Institute of Biomedical and Clinical Science, Exeter Medical School, University of Exeter, Exeter, EX2 5DW, UK.
Aging Cell. 2013 Apr;12(2):324-6. doi: 10.1111/acel.12044. Epub 2013 Jan 30.
We have previously described a statistical model capable of distinguishing young (age <65 years) from old (age ≥75 years) individuals. Here we studied the performance of a modified model in three populations and determined whether individuals predicted to be biologically younger than their chronological age had biochemical and functional measures consistent with a younger biological age. Those with 'younger' gene expression patterns demonstrated higher muscle strength and serum albumin, and lower interleukin-6 and blood urea concentrations relative to 'biologically older' individuals (odds ratios 2.09, 1.64, 0.74, 0.74; P = 2.4 × 10(-2) , 3.5 × 10(-4) , 1.8 × 10(-2) , 1.5 × 10(-2) , respectively). We conclude that our expression signature of age is robust across three populations and may have utility for estimation of biological age.

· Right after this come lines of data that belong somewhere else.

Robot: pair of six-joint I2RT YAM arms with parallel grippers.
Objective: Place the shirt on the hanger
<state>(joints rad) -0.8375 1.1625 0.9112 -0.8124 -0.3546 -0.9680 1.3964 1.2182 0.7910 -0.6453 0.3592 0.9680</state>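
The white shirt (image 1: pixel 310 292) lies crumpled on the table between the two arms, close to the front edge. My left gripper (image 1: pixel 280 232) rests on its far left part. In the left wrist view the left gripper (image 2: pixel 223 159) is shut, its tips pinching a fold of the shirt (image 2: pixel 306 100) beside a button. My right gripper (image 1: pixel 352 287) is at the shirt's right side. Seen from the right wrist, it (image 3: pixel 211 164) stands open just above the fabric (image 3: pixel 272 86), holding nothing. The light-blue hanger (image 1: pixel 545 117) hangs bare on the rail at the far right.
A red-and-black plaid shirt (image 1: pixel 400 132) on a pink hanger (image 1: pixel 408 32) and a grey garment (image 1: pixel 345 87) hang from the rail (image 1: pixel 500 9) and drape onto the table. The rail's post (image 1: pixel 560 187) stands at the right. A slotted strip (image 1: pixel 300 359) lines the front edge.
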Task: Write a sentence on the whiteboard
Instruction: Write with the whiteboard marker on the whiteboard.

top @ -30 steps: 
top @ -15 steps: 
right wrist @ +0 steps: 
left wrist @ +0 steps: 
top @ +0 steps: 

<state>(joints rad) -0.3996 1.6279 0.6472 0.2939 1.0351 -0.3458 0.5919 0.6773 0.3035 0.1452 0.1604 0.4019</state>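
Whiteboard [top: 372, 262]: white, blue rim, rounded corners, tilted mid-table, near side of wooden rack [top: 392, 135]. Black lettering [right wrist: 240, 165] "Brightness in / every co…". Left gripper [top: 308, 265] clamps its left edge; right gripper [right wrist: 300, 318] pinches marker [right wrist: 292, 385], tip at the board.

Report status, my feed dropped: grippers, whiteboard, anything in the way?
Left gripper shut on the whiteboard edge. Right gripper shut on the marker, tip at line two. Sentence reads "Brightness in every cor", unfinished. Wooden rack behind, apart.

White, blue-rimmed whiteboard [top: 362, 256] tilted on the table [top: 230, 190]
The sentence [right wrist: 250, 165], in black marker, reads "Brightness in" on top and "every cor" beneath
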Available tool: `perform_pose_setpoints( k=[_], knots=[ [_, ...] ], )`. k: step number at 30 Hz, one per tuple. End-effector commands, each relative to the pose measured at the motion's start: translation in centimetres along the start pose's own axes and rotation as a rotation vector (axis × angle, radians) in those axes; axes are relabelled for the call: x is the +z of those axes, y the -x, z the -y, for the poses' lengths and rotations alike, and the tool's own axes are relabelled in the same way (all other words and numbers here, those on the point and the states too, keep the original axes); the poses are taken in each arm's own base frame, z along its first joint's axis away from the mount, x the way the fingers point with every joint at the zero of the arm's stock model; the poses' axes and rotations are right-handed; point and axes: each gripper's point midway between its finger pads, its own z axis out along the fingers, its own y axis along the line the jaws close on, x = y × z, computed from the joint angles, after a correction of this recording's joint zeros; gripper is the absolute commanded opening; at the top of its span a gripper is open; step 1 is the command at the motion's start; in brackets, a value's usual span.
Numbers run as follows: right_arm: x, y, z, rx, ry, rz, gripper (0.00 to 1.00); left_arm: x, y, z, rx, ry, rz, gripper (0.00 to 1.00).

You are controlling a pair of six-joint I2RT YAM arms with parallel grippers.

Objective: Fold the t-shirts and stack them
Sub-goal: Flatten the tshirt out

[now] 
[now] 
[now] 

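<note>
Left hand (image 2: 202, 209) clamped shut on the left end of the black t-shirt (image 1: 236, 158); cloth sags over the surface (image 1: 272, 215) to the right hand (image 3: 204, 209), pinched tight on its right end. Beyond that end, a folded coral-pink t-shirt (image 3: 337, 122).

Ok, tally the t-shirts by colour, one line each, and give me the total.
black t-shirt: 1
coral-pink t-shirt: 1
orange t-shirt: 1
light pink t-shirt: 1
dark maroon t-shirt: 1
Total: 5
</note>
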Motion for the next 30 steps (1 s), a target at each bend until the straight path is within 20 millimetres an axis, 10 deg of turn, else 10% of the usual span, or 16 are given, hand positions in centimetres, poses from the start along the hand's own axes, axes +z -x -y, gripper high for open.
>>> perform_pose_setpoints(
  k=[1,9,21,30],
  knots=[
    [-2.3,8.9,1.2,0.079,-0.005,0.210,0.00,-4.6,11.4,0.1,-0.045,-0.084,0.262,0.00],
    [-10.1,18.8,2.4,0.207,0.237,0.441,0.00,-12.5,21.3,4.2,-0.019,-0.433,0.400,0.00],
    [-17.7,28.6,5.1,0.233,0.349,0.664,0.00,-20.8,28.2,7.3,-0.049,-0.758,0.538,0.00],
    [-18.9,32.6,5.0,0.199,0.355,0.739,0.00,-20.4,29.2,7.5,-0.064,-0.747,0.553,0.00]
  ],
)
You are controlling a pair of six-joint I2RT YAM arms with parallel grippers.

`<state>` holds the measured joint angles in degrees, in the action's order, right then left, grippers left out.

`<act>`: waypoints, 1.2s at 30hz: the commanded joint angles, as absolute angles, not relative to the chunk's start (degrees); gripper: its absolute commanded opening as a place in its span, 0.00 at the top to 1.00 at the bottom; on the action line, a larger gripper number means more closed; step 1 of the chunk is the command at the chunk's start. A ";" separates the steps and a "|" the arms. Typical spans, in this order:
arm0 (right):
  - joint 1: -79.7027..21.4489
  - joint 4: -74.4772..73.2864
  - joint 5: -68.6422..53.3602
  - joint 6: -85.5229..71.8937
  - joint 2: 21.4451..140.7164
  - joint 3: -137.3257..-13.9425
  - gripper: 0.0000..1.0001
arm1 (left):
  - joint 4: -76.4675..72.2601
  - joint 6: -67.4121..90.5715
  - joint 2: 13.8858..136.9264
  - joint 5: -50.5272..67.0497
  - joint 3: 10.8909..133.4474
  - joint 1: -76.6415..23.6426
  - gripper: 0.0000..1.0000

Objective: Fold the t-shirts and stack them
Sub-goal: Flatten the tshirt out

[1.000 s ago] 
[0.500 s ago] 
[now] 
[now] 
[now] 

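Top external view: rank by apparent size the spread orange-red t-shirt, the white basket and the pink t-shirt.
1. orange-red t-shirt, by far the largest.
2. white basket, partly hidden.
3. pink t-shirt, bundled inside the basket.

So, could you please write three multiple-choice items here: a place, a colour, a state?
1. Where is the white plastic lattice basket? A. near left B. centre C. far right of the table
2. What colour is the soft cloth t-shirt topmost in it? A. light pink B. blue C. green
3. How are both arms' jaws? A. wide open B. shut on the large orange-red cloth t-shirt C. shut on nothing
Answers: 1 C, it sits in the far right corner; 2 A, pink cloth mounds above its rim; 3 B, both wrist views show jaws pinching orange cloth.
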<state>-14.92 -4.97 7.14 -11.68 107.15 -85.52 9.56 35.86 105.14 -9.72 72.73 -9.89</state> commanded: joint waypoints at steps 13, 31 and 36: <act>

我们之前描述了一种能够区分年轻(年龄 <65 岁)和年老(年龄≥75 岁)个体的统计模型。在这里,我们研究了一个改良模型在三个人群中的表现,并确定了那些预测生物学年龄比实际年龄年轻的个体是否具有与更年轻的生物学年龄一致的生化和功能指标。与“生物学上更老”的个体相比,具有“更年轻”基因表达模式的个体表现出更高的肌肉力量和血清白蛋白水平,以及更低的白细胞介素-6 和血尿素浓度(比值比 2.09、1.64、0.74、0.74;P = 2.4×10(-2)、3.5×10(-4)、1.8×10(-2)、1.5×10(-2),分别)。我们得出结论,我们的年龄表达特征在三个人群中是稳健的,并且可能对估计生物学年龄有用。